Os quatro policiais mortos na localidade boliviana de Uncia, em maio, foram enterrados de bruços, como manda a tradição indígena, para que seus espíritos - ou ajayu - não tentassem se vingar, atrapalhando o pacato cotidiano da comunidade. Acusados de roubo e extorsão pelos indígenas, eles foram espancados com pedras e paus pelos moradores de Uncia até a morte.
Pelo menos um tinha graves queimaduras pelo corpo, provocadas por água fervente.
O que deu ao crime repercussão nacional foi a forma como os indígenas justificaram as mortes. Eles alegam que não fizeram mais do que aplicar a justiça comunitária, ou indígena, reconhecida pela Constituição de 2009 e consagrada pela Lei do Órgão Judicial, que o presidente boliviano Evo Morales acaba de promulgar.
Pela Constituição, os indígenas devem respeitar "o direito à vida" em seu território, mas ainda assim é difícil para o Estado boliviano estabelecer os limites da autonomia dada a essas comunidades. Por isso, o Congresso corre para aprovar uma lei que regulamente o sistema.
Principalmente a Bolívia, mas também outros países andinos, como Equador e Peru, enfrentam uma série de desafios ao reconhecer a justiça indígena. Primeiro, há quem acredite que aplicá-la é o mesmo que fazer justiça com as próprias mãos. Segundo, a autonomia indígena abre a possibilidade para o uso dos territórios desses povos para atividades ilegais. Por fim, se não houver limite, ela dá aval para castigos como o açoitamento e a amputação de membros.
No Equador, onde a justiça indígena é reconhecida pela Carta de 2008, Orlando Quishpe, de 21 anos, recebeu chibatadas de urtiga atado a um tronco por planejar uma briga que terminou na morte de outro jovem. Só não foi enforcado por causa dos apelos do presidente equatoriano, Rafael Correa. No início do mês, duas pessoas foram queimadas vivas na província de Orellana.

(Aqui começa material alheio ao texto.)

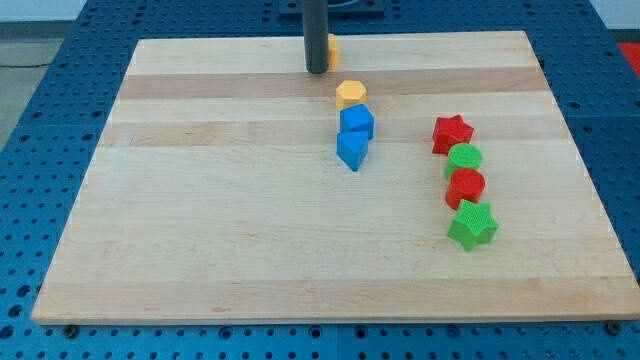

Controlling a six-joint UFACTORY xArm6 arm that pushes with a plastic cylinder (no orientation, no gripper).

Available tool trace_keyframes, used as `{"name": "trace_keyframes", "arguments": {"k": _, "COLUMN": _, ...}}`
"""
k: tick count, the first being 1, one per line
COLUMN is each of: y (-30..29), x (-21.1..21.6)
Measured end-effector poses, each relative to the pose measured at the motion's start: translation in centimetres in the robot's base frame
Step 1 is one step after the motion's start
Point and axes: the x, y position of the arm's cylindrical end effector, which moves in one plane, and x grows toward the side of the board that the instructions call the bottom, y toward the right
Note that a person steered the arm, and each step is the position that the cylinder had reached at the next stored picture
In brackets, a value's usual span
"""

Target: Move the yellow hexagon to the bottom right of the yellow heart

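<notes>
The yellow hexagon (350, 94) lies on the wooden board near the view's top centre, just above a blue cube (357, 122). A yellow block, probably the yellow heart (332, 48), sits at the board's top edge, mostly hidden behind my rod. My tip (317, 71) rests on the board just left of and above the hexagon, a short gap away, and right beside the hidden yellow block.
A blue triangular block (352, 150) touches the blue cube from below. On the view's right stand a red star (452, 133), a green cylinder (464, 159), a red cylinder (465, 187) and a green star (472, 224) in a column. The board (200, 200) sits on a blue perforated table.
</notes>
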Motion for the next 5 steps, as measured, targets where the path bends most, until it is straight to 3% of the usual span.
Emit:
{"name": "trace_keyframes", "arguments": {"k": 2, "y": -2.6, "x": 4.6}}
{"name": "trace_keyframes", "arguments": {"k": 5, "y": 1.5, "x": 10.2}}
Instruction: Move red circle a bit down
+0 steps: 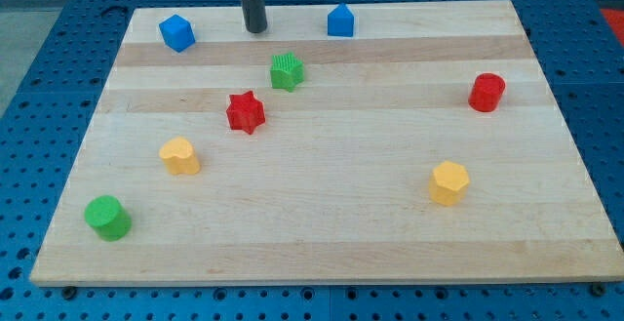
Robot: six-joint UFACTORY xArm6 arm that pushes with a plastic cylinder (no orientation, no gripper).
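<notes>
The red circle (486, 92), a short red cylinder, stands near the view's right edge of the wooden board (322, 233). My tip (255, 29) touches down near the view's top edge of the board, left of centre, far to the left of the red circle. It sits between a blue block (176, 32) on its left and a blue house-shaped block (340, 20) on its right, touching neither.
A green star (287, 71) and a red star (246, 112) lie below my tip. A yellow heart-like block (179, 155) and a green circle (107, 217) are at lower left. A yellow hexagon (449, 182) lies below the red circle.
</notes>
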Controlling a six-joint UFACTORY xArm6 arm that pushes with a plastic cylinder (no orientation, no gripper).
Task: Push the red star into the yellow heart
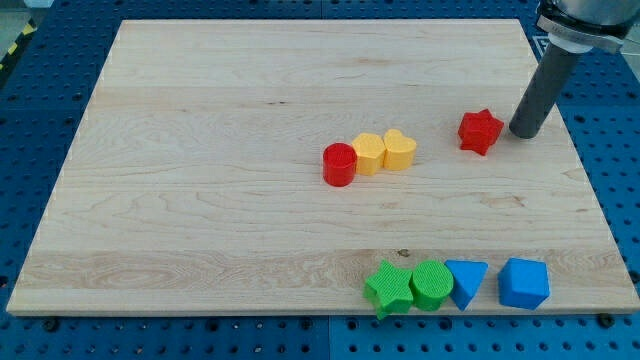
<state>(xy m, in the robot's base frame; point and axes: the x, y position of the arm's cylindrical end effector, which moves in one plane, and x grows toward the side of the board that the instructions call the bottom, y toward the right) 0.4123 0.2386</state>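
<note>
The red star (480,131) lies on the wooden board at the view's right, above the middle. The yellow heart (400,150) lies to its left and slightly lower, with a gap of bare board between them. My tip (525,133) stands just to the right of the red star, close to it, with a thin gap showing. The dark rod rises from there toward the view's top right corner.
A yellow hexagon (369,153) touches the heart's left side, and a red cylinder (340,164) touches the hexagon. Along the bottom edge sit a green star (389,288), a green cylinder (431,285), a blue triangle (466,282) and a blue cube (524,283).
</note>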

De acordo com o cientista político boliviano Carlos Cordero, na Bolívia também é difícil evitar esses abusos porque o governo idealiza a cultura indígena. "O risco dessa idealização é a aceitação de julgamentos sumários e castigos medievais", diz. "O governo está se apressando para regulamentar a lei da justiça indígena justamente porque percebeu que foi longe demais."
Os parentes dos quatro policiais mortos em Uncia reivindicaram os corpos, mas a comunidade negou-se a entregá-los. Os indígenas exigiam garantias de que os responsáveis não seriam levados à Justiça comum. Eles impediram a entrada de autoridades em seu território e só cederam com a intervenção de Evo. Ainda assim, fizeram um pacto de silêncio que impede o esclarecimento do crime.
"Não há pena de morte na tradição indígena. A pena máxima é a expulsão da comunidade", disse ao Estado Hugo Jimenez, do Conselho Nacional de Ayllus y Markas de Qullasuyu, que representa as comunidades das terras altas da Bolívia. Ele explica que na justiça indígena os casos são julgados por conselhos de anciões e as sentenças mais comuns são trabalhos comunitários. "Algumas pessoas fazem confusão entre linchamento e justiça indígena. Além disso, criminosos usam a justiça indígena para evitar punição."
No caso de Uncia, por exemplo, uma das suspeitas é a de que alguns indígenas estariam envolvidos em contrabando e viam na ação da polícia uma ameaça.
Casos de linchamentos sempre existiram na Bolívia e em outros países da região. Mas nos últimos anos se tornaram mais frequentes. Só em 2009 foram 30 mortes e 77 tentativas frustradas em território boliviano.
Em El Alto, cidade-satélite de La Paz, bonecos "enforcados" em postes carregam o aviso: "Ladrão será linchado". "A ausência do Estado, a pobreza e o narcotráfico estão causando um aumento dos casos de violência em certas comunidades", diz Cordero. "A justiça comunitária é usada para justificar esses abusos."
Dias após a morte dos quatro policiais, Santiago Flores, de 51 anos, foi apedrejado na localidade boliviana de Jununa, acusado de assassinato e abuso sexual. Há dois anos, outros três policiais foram linchados em Epizana e, em 2004, o prefeito de Ayo Ayo, localidade perto de La Paz, foi queimado em praça pública, acusado de corrupção.